Directions: Find the line containing "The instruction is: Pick" in the entries below. Restate it and each line after it, word for word, up to and including the line containing "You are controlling".

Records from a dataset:
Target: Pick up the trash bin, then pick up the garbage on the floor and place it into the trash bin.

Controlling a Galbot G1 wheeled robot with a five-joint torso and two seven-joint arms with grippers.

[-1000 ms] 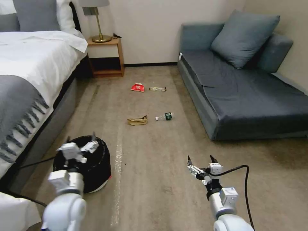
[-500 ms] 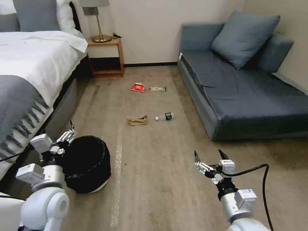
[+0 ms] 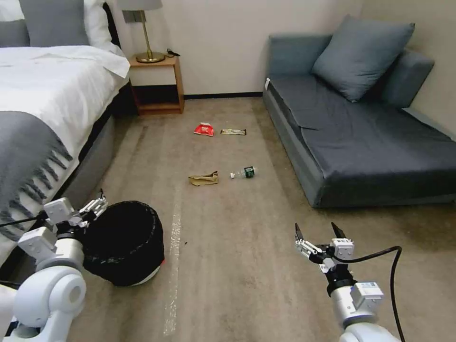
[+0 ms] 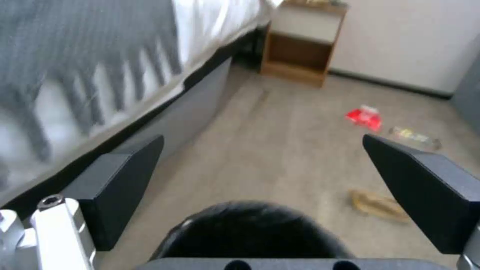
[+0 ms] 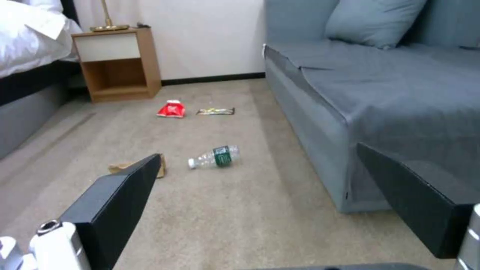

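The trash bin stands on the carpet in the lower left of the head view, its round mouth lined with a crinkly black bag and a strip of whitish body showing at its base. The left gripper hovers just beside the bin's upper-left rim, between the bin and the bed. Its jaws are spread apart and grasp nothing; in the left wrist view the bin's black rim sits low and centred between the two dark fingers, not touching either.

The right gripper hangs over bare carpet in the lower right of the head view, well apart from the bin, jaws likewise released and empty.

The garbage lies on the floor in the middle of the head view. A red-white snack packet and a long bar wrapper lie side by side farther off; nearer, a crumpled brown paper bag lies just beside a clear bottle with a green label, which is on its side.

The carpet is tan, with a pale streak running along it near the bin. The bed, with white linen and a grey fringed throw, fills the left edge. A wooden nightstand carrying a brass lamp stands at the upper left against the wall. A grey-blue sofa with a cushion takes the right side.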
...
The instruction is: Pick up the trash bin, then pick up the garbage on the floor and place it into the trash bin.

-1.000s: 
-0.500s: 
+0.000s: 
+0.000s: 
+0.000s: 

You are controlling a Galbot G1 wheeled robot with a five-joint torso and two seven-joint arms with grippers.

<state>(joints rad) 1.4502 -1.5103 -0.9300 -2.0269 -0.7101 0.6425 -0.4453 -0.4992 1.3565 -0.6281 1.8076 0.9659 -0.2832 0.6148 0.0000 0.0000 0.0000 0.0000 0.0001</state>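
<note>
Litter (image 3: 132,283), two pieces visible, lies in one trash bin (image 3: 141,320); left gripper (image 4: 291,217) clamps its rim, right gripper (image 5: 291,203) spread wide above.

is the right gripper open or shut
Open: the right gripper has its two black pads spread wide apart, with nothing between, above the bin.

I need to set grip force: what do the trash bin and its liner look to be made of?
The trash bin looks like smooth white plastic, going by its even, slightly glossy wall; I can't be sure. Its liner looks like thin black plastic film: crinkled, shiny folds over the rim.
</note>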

Completed task:
The instruction is: Pick up the trash bin, then pick up the garbage on the floor and place it into the trash bin.

-1.000s: 
-0.500s: 
+0.000s: 
+0.000s: 
+0.000s: 

You are controlling a Galbot G1 wheeled robot with a five-joint torso and two seven-joint arms with grippers.

This concludes the response.